● **What you are asked to do**
The task requires repeating, word for word, the lines from the one with "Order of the" through the end of the material, leaving out all pictures.

● **Collected material**
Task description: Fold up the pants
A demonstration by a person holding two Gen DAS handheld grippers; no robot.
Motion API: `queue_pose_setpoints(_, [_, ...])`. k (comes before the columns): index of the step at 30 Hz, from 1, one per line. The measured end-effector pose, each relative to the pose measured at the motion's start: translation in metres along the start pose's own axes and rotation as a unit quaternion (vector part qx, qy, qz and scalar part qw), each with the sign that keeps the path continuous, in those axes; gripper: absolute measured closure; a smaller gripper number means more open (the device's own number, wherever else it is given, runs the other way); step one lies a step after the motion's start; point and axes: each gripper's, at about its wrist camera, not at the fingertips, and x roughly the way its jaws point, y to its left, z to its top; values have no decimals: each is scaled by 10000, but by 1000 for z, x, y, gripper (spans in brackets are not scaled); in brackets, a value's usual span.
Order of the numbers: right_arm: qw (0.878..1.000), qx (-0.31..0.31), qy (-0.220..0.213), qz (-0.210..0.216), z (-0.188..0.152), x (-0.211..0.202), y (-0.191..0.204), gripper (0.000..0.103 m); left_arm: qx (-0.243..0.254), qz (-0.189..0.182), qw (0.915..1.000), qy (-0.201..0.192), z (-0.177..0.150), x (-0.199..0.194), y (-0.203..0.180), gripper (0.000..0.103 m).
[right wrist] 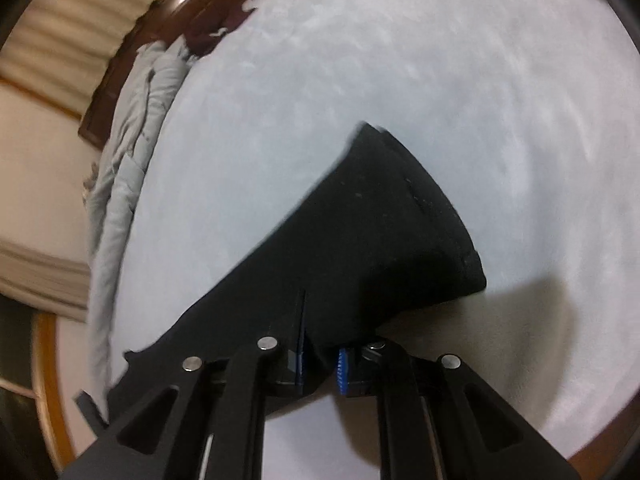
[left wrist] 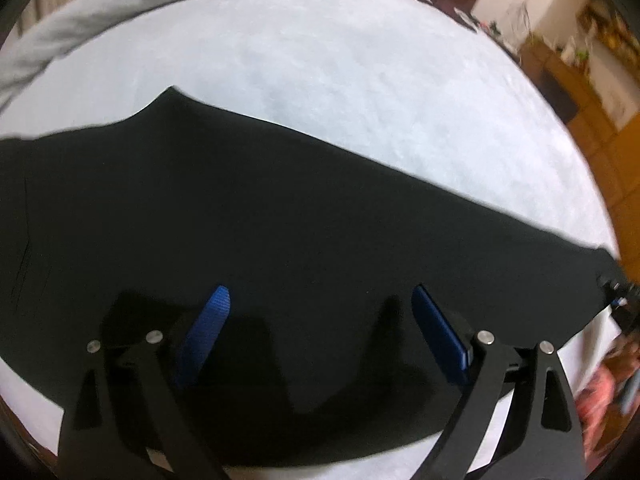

● **Output of the exercise**
Order of the numbers: right_arm: qw (0.878..1.000), qx (-0.31..0.31), qy (-0.220..0.213), qz (-0.210..0.216), z (-0.188..0.152), x (-0.211..0.202), y (-0.191..0.204), gripper (0.000..0.103 m); left_arm: qx (-0.243..0.254), qz (-0.189..0.182), qw (0.915..1.000), qy (-0.201..0.192), z (-0.177..0.150), x (-0.199..0.194), y (-0.203..0.180), gripper (0.000..0.103 m).
[right wrist] 
[left wrist] 

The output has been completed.